In celebration of the 50 years of the Office of Race Relations (ORR), we are featuring the stories of people in the CRC who have been actively demonstrating a passion for multicultural congregations and a commitment to antiracism. We call people who have been exemplifying these ideals, “Champions of Justice.” These “Champions” are the nominees for the Dante Venegas award that will be presented at Inspire 2022 in Chicago in August.
We are proud to introduce Kyle Brooks as one of these nominees.
Here’s a little more about Kyle and his work:
Kyle Brooks is a California native who moved to Oakland with his wife, Stephanie, in 2013. During his Mdiv and ThM studies at Calvin Seminary, God called them to church planting. After a two year residency at Christ Church East Bay, they started a church in their apartment in Oakland with a focus on racial justice and multicultural ministry.
That’s when they met Pastor Bernard Emerson. Kyle and Bernard worked for two years to bring their church plants—one predominantly white and new to town and one predominantly black locals—into one new church expression called Tapestry Church under Pastor Bernard’s leadership.
Kyle has also been active in gun violence prevention advocacy work, youth mentoring, and coaching soccer for asylee and refugee youth. He sits on the Community Advisory Board of the Oakland Roots professional soccer team. Most importantly, he is the grateful father of Micah Emerson Brooks.
Kyle shares his thoughts on his antiracism work:
The apostle John dreamed of a day when persons of every tribe, language, people and nation will stand together praising Jesus. Today, we have seen much of John’s vision realized. People of nearly every background under the sun gather each week worship Jesus. We’ve seen much of John’s vision realized—except the “together” part.
After five years of working to bring people of radically different racial, cultural and historical backgrounds together at Tapestry Church, I’m just beginning to understand why.
The power imbalance between people of different racial groups is the first reason our togetherness is so difficult. During the two years that Pastor Bernard Emerson and I were working to unite his mostly black, multigenerational church plant and my mostly white, young church plant, his members kept asking, “If we come together, will they let us be ourselves?”
Two things about that question kept us up at night.

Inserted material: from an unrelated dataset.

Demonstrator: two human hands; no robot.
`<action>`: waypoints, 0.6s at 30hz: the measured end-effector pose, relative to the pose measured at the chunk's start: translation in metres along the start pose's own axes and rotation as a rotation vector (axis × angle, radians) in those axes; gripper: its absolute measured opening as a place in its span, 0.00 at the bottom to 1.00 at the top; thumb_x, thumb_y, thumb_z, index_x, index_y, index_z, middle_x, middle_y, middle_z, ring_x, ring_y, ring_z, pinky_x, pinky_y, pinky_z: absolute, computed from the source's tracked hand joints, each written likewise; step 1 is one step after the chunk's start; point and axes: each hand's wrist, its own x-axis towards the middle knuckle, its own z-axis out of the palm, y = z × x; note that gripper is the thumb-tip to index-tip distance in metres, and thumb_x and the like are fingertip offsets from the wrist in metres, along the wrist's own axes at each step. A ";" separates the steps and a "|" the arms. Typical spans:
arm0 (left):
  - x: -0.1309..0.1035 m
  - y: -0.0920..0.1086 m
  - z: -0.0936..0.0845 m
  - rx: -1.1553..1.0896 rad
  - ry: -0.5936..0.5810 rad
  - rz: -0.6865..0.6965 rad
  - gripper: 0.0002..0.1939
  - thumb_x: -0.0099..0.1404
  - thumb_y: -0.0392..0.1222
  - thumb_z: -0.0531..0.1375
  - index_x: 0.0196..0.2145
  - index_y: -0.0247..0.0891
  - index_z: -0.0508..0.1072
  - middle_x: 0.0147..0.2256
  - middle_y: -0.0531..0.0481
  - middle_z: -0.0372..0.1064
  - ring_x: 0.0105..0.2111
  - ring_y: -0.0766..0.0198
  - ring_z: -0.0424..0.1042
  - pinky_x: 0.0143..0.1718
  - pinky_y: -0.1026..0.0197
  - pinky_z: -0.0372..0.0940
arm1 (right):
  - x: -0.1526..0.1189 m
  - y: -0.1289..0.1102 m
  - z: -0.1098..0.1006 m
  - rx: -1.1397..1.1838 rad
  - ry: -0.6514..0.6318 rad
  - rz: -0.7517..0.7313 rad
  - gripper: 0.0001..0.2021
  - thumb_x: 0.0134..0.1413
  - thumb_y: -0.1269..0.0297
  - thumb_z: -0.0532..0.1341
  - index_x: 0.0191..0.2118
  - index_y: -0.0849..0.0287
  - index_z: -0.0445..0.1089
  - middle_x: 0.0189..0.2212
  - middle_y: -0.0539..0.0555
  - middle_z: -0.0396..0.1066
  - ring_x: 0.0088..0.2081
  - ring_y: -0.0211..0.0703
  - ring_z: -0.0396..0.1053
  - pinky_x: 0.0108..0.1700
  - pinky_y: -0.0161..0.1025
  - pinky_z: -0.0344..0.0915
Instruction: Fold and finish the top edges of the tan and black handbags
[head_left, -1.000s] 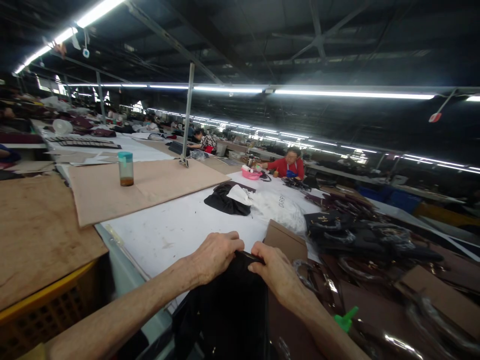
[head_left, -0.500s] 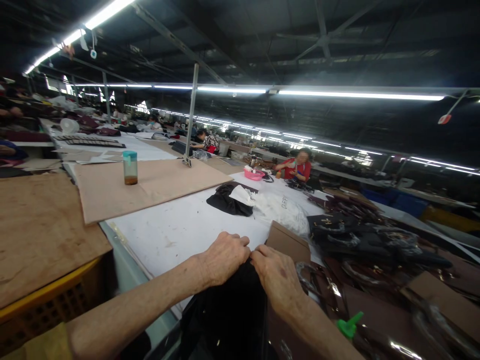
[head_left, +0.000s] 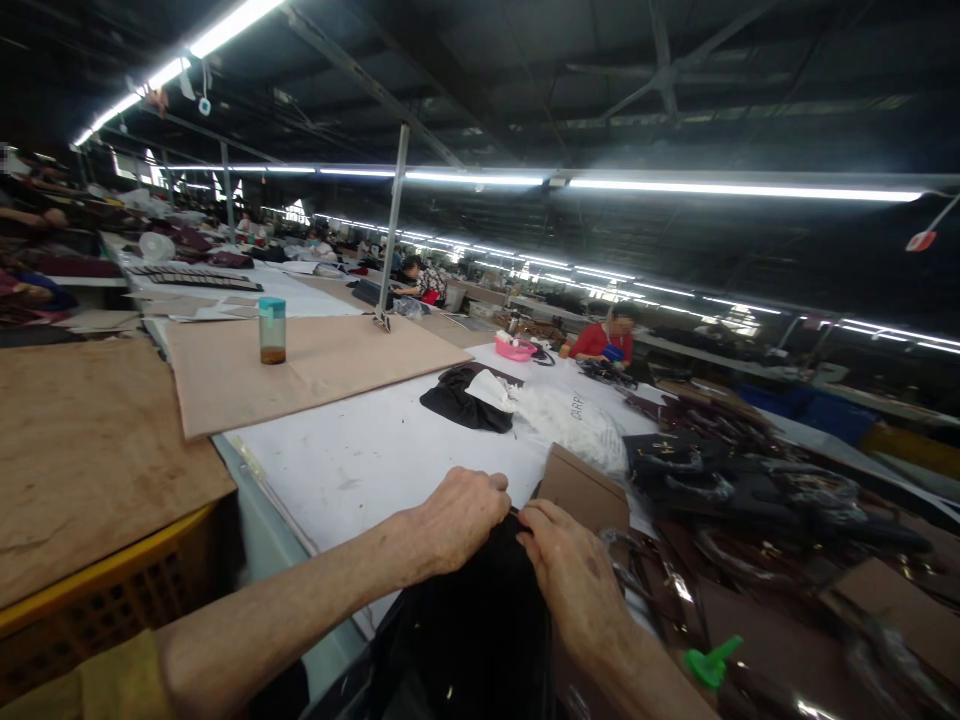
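A black bag [head_left: 480, 620] with a dark, soft surface is at the bottom centre, below both hands. My left hand [head_left: 469, 515] has its fingers curled closed on the bag's top edge. Just to its right, my right hand [head_left: 566, 560] pinches the same edge between thumb and fingers, with a small gap between the two hands. Behind them lies a white tabletop [head_left: 352, 450]. Beyond the hands, a black cloth [head_left: 465, 400] rests beside a white plastic bag [head_left: 574, 425].
Brown board [head_left: 322, 360] bears a bottle [head_left: 272, 330]. Dark handbags [head_left: 697, 480] and a green-tipped object [head_left: 712, 662] lie right. A yellow basket [head_left: 127, 590] stands left. A pink basket [head_left: 515, 348] and a person in red [head_left: 592, 340] are farther back.
The whole view has shifted, so things appear slightly farther right. My hands are a little farther apart on the black bag's edge. The person in red has bent lower.
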 end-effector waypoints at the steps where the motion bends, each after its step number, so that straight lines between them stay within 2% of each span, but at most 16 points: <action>1: 0.001 0.001 0.001 -0.002 0.007 -0.013 0.04 0.53 0.32 0.56 0.29 0.37 0.68 0.33 0.48 0.67 0.30 0.59 0.70 0.27 0.62 0.62 | 0.000 0.000 0.000 0.010 0.001 0.004 0.10 0.53 0.76 0.53 0.35 0.59 0.69 0.34 0.53 0.68 0.37 0.42 0.66 0.40 0.35 0.59; 4: 0.003 0.001 0.009 -0.051 0.050 -0.059 0.06 0.55 0.31 0.53 0.28 0.37 0.69 0.34 0.49 0.68 0.31 0.60 0.70 0.28 0.62 0.62 | 0.001 0.002 0.001 0.007 0.001 0.028 0.10 0.53 0.77 0.52 0.33 0.59 0.68 0.33 0.53 0.68 0.36 0.42 0.65 0.38 0.35 0.58; 8: 0.000 -0.002 0.021 -0.149 0.041 -0.063 0.08 0.55 0.32 0.53 0.25 0.39 0.71 0.38 0.52 0.68 0.32 0.62 0.70 0.29 0.63 0.61 | 0.002 0.004 0.000 -0.021 -0.016 0.016 0.10 0.54 0.77 0.50 0.31 0.59 0.67 0.32 0.52 0.67 0.34 0.41 0.65 0.35 0.35 0.56; 13: -0.006 -0.005 0.015 -0.092 0.092 -0.031 0.09 0.58 0.31 0.51 0.32 0.39 0.69 0.47 0.51 0.63 0.28 0.66 0.70 0.28 0.63 0.61 | 0.004 0.005 0.000 -0.012 -0.004 -0.023 0.11 0.55 0.77 0.50 0.31 0.59 0.67 0.31 0.52 0.67 0.33 0.39 0.65 0.35 0.33 0.55; 15: -0.007 -0.004 0.011 -0.070 0.094 -0.016 0.10 0.58 0.31 0.51 0.35 0.40 0.66 0.44 0.51 0.65 0.28 0.64 0.69 0.27 0.63 0.61 | 0.006 0.005 0.001 0.012 0.006 -0.020 0.11 0.55 0.76 0.50 0.30 0.59 0.68 0.30 0.51 0.66 0.32 0.38 0.64 0.34 0.33 0.55; 18: -0.008 -0.004 0.007 -0.060 0.063 -0.014 0.09 0.57 0.31 0.52 0.35 0.41 0.65 0.37 0.52 0.67 0.30 0.63 0.70 0.28 0.64 0.61 | 0.008 0.007 0.003 0.084 -0.015 -0.034 0.10 0.52 0.75 0.53 0.25 0.59 0.67 0.29 0.49 0.66 0.30 0.36 0.64 0.33 0.32 0.55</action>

First, the language of “will they let us.” His black congregants knew intuitively and from experience that spaces in America where people of different races get together tend to privilege white norms and culture. They worried that the white people would get to decide the new church’s way of life. This hinted at a deep tension about multicultural churches in America, a tension made explicit by the title of a podcast series done by the women of Truth’s Table: Multiethnic Churches: A Foretaste of Heaven or Bulwarks of White Supremacy?
In order for Tapestry Church to be a taste of the new heavens and earth and not an unintentional bulwark of white supremacy and privilege, we knew that we needed to upset the typical power balance of most multiethnic churches—70% of which are still led by white pastors. That’s why we decided that I would not be the lead pastor. We would not even co-pastor. Pastor Bernard would be the lead pastor, and I would submit to his leadership.
The second thing that kept us up at night? In the two years we spent preparing to merge, not one of my white congregants asked, “Will they let us be ourselves?” They asked a different question: “How will we deal with being so uncomfortable?” It’s a question that evokes the relative privilege and comfort that white people like me have come to expect in life and, yes, in church. And it’s a question that could sound shallow if we didn’t understand the deep human reality underneath it. In fact, this question too strikes at the heart of why John’s vision of “togetherness” is so difficult. It is so incredibly uncomfortable, lonely, and even painful sometimes.
We naturally gravitate toward sameness, especially at church. We want to be around people who have the same background as we do, who are in the same life stage, and who have had similar experiences. We gravitate to preachers and music that “resonate” with us. Can we actually build a community with very different kinds of people? That’s a real challenge. After one year of Tapestry Church’s existence, 80% of the people who started it had left.
But the good news is that God has made a way. He brought people who were willing to commit to becoming a foretaste of heaven together, even if that means discomfort and upsetting the ways we are used to navigating power. I believe that they’ve been drawn by the Body of Christ being a collective witness to Jesus: the One who emptied himself for the sake of his powerless people and considered his comfort and even his very life worth nothing compared with fellowship with the ones he died to save.